Data shown:
=== Begin Enclosure ===

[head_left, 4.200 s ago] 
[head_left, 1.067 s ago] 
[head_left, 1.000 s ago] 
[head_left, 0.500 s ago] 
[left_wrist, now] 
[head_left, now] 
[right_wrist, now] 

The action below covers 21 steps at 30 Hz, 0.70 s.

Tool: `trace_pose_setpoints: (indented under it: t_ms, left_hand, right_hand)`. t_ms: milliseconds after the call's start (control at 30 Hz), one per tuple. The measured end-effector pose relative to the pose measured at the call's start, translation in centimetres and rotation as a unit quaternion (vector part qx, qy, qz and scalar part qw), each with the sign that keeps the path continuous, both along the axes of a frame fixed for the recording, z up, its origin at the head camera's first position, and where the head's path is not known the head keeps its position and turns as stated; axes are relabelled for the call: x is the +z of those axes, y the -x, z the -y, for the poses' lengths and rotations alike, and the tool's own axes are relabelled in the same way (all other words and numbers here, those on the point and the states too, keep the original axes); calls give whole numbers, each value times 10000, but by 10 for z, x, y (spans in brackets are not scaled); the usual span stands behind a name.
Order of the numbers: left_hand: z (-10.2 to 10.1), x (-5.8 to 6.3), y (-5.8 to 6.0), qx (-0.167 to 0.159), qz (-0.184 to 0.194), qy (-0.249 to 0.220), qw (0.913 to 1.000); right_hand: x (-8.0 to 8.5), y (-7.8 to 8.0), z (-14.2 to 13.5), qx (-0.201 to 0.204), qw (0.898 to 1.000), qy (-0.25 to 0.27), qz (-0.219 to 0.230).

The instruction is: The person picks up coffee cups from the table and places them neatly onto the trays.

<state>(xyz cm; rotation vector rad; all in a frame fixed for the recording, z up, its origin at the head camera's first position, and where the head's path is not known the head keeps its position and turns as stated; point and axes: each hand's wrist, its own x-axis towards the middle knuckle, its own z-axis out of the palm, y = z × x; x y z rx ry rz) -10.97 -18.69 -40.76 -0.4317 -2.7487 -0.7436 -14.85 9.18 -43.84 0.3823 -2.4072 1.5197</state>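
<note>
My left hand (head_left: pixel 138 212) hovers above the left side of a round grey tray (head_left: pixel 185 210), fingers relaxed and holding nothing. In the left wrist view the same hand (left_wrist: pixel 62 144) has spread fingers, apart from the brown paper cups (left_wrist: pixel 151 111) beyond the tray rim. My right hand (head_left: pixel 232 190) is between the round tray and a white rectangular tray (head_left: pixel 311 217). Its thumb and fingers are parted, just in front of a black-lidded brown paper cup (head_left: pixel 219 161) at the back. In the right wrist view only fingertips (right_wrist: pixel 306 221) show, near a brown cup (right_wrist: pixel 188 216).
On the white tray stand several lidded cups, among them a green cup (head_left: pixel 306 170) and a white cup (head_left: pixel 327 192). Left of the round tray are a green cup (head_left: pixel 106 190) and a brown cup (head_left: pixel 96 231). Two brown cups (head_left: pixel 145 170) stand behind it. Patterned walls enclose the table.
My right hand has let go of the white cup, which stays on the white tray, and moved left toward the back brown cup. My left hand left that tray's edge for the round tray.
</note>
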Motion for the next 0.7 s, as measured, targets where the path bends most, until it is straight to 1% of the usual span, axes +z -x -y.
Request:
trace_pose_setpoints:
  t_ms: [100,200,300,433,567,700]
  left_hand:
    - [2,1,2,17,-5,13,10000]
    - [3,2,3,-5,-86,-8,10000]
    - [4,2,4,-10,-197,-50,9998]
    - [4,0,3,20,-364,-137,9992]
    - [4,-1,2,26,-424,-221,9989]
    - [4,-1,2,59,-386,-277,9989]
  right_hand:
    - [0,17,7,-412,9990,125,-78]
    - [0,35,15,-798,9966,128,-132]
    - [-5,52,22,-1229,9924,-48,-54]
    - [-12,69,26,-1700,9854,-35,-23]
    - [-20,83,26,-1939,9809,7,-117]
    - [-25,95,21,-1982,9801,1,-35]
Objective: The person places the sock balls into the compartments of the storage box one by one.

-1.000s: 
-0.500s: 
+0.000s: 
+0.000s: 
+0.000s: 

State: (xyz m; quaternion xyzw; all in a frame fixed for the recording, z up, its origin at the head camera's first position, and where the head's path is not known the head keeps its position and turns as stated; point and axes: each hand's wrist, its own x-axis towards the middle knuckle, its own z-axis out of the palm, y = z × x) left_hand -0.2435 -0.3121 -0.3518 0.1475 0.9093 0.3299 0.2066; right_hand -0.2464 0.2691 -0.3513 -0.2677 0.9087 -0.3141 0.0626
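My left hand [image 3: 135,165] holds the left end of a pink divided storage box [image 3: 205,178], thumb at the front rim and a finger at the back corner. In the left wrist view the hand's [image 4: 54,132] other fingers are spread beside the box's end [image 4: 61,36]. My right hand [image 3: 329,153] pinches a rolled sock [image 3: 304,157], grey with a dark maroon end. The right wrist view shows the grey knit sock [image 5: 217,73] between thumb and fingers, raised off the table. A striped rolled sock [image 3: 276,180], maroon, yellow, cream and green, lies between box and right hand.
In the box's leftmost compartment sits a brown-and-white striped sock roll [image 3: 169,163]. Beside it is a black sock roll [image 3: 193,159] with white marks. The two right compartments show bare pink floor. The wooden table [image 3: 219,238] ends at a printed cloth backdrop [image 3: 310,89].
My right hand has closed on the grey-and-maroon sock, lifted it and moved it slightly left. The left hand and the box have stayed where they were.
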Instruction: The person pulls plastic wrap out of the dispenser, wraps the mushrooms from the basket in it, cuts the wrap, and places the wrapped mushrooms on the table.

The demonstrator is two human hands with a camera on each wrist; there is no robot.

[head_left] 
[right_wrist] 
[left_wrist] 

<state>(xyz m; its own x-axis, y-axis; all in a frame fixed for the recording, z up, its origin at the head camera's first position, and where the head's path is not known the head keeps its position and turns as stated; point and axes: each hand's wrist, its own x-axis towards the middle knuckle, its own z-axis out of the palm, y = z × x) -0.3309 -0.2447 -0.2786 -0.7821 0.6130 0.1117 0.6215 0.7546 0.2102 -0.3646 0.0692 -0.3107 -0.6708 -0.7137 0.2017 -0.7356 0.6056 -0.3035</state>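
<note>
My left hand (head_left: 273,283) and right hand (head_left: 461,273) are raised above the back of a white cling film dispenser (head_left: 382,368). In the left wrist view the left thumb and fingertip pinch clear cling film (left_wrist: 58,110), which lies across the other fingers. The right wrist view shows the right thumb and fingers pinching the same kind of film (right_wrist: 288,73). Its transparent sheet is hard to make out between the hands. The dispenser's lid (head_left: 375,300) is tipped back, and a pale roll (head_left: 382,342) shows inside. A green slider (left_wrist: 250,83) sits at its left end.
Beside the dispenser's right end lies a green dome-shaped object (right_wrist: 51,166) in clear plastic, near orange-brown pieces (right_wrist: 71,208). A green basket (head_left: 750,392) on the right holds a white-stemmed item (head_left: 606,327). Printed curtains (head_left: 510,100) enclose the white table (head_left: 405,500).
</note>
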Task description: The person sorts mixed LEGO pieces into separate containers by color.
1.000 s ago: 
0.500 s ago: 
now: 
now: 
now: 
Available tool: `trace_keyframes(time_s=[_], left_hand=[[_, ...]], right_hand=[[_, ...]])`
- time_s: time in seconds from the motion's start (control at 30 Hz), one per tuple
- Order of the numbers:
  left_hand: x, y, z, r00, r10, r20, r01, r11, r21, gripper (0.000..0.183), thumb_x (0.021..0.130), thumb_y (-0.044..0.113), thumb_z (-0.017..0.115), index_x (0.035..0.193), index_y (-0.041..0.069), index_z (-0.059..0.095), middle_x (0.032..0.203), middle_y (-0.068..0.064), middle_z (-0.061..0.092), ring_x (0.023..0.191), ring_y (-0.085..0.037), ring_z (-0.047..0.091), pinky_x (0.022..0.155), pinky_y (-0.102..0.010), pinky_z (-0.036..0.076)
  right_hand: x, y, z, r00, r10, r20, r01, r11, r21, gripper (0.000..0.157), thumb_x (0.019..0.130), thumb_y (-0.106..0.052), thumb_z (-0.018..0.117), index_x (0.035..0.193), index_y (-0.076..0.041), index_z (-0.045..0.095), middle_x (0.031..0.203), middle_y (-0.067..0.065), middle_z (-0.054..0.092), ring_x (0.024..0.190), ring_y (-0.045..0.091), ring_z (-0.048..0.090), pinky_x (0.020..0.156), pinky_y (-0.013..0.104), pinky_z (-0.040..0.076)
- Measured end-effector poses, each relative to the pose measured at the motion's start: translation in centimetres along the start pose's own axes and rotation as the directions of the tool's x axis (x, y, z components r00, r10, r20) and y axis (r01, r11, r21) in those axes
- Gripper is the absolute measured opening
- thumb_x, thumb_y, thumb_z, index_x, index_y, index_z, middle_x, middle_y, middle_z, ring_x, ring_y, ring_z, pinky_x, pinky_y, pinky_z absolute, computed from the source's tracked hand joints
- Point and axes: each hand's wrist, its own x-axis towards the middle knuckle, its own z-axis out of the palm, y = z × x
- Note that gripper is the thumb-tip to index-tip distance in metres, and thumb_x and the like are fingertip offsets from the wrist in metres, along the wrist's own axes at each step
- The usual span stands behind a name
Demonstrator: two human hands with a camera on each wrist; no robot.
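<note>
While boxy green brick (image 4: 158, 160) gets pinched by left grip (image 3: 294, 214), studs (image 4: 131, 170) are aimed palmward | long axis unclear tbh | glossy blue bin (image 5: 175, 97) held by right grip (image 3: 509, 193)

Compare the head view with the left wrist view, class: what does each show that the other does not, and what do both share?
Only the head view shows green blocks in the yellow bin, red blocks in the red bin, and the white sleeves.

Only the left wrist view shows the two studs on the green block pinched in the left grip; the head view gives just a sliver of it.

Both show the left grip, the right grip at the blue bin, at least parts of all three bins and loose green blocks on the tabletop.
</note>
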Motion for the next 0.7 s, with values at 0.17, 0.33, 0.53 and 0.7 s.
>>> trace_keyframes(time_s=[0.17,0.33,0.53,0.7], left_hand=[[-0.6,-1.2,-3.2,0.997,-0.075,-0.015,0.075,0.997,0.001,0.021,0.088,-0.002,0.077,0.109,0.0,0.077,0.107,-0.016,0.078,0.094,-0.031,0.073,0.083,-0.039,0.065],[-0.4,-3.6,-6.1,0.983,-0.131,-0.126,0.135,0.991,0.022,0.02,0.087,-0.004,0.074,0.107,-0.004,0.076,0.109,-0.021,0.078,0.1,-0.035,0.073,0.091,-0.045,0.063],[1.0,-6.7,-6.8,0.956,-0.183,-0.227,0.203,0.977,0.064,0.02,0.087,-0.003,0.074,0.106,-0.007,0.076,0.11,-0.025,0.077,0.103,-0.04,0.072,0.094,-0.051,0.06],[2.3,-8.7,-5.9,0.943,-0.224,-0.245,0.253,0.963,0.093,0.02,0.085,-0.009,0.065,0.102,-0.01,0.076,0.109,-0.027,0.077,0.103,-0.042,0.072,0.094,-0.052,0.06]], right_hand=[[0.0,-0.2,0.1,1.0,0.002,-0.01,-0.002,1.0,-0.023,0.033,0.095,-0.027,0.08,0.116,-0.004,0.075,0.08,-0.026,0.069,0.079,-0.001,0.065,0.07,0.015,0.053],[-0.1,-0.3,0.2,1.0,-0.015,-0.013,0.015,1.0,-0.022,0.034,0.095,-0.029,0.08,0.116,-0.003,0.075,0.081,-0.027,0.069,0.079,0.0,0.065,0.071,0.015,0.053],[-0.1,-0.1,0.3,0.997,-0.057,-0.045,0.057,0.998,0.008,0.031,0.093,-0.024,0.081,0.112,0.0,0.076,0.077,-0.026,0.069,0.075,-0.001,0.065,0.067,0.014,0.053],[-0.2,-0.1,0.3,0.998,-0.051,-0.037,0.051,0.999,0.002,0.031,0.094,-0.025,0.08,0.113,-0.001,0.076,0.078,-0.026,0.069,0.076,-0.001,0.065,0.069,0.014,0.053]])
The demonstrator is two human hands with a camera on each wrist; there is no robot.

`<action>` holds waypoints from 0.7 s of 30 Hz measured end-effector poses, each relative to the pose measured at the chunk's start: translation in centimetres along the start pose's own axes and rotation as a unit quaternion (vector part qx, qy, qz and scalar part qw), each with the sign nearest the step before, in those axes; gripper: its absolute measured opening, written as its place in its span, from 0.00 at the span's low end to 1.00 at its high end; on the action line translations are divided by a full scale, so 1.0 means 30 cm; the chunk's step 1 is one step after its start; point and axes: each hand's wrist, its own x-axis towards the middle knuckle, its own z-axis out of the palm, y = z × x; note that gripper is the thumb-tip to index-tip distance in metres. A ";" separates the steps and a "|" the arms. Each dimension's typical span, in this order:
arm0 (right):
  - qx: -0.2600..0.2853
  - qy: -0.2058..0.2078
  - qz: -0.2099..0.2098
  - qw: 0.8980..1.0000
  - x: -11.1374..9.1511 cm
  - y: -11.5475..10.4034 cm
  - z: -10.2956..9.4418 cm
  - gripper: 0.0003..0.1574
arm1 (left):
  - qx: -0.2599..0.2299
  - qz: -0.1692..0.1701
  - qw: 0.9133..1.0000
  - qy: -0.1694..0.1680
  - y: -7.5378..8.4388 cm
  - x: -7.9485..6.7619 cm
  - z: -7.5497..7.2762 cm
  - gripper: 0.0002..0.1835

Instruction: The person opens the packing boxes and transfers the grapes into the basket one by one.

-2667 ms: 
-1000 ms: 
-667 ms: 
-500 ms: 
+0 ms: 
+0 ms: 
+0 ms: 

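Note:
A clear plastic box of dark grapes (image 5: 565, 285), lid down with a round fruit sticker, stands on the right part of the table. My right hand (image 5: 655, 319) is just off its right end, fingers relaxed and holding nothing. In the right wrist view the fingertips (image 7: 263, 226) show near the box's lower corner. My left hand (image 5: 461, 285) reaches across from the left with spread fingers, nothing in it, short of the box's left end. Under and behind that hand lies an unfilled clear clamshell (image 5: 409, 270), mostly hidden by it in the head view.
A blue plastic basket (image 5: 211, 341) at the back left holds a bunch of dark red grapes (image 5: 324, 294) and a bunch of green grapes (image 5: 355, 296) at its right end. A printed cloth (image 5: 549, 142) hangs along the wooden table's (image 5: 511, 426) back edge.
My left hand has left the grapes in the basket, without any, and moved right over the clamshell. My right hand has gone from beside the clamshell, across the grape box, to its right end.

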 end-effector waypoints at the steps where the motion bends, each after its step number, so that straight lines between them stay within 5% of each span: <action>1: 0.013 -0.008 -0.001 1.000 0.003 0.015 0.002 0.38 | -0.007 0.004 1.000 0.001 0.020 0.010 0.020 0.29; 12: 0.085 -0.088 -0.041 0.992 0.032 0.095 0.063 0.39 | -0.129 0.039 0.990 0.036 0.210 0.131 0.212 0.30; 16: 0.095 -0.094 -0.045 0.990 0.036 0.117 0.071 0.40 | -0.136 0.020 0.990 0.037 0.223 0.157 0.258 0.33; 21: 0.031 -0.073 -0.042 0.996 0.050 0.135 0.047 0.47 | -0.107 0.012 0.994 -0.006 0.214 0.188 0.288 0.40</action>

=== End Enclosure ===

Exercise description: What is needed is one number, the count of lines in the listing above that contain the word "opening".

Reply to the exercise: 2